The answer consists solely of the listing's lines from the first through the line containing "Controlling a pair", each reproduced exactly.

◇ ◇ ◇ ◇ ◇ ◇ ◇

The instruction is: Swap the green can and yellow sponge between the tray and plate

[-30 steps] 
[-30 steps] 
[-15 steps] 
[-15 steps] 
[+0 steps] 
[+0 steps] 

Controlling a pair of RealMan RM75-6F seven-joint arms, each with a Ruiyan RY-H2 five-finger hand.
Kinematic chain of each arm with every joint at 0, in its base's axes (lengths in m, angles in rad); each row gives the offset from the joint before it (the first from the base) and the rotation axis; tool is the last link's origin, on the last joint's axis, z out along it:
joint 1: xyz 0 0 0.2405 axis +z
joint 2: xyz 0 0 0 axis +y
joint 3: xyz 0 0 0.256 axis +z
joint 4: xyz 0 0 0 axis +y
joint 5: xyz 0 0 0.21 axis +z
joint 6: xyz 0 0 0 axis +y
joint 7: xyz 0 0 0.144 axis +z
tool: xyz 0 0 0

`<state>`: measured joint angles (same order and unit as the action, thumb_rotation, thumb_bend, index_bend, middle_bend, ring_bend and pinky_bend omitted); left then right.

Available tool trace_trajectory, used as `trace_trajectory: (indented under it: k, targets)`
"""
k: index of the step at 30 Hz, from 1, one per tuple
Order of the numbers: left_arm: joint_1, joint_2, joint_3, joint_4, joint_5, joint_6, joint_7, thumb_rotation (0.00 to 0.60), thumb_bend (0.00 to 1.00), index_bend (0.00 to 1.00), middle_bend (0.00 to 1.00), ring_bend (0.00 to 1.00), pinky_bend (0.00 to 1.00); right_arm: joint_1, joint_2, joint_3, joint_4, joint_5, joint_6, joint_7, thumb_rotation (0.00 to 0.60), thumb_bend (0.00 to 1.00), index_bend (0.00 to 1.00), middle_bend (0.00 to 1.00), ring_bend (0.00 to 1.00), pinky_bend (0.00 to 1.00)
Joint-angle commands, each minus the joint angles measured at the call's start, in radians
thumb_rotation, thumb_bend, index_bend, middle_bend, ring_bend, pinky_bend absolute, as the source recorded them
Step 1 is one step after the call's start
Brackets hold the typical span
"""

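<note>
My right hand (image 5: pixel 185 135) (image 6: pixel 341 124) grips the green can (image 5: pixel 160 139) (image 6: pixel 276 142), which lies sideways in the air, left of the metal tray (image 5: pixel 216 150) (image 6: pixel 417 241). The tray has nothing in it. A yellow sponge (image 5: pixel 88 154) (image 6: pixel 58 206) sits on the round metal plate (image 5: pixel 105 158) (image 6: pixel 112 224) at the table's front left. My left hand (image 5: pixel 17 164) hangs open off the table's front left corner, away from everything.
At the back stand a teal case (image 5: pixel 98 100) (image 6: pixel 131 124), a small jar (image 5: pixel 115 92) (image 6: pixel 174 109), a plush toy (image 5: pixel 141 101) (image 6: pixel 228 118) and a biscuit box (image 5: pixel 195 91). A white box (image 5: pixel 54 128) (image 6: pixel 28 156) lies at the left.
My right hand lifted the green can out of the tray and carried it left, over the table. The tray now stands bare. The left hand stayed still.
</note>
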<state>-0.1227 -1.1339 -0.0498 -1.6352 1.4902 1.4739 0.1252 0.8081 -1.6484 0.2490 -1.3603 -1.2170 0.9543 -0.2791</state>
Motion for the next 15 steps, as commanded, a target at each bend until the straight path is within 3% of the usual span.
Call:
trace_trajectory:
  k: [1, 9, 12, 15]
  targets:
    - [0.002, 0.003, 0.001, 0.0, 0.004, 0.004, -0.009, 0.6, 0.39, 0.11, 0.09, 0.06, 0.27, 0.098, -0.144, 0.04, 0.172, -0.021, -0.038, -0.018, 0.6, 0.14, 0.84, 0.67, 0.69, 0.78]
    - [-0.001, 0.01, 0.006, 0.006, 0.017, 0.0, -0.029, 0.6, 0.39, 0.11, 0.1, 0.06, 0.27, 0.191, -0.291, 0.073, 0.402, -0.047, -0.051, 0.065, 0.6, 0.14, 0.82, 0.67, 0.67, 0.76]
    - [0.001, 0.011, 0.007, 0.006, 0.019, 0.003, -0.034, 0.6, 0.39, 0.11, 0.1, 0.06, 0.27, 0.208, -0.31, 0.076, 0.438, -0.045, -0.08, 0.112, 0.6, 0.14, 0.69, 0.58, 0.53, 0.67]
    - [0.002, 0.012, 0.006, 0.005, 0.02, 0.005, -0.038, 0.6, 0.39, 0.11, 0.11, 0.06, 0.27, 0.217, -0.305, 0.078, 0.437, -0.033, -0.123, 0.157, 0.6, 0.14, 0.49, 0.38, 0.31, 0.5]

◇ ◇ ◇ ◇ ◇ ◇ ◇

» TASK RESULT:
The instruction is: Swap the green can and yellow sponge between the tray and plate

[-30 steps] 
[-30 steps] 
[-15 steps] 
[-15 steps] 
[+0 steps] 
[+0 steps] 

Controlling a pair of RealMan RM75-6F seven-joint arms, each with a Ruiyan RY-H2 five-finger hand.

That concludes the response.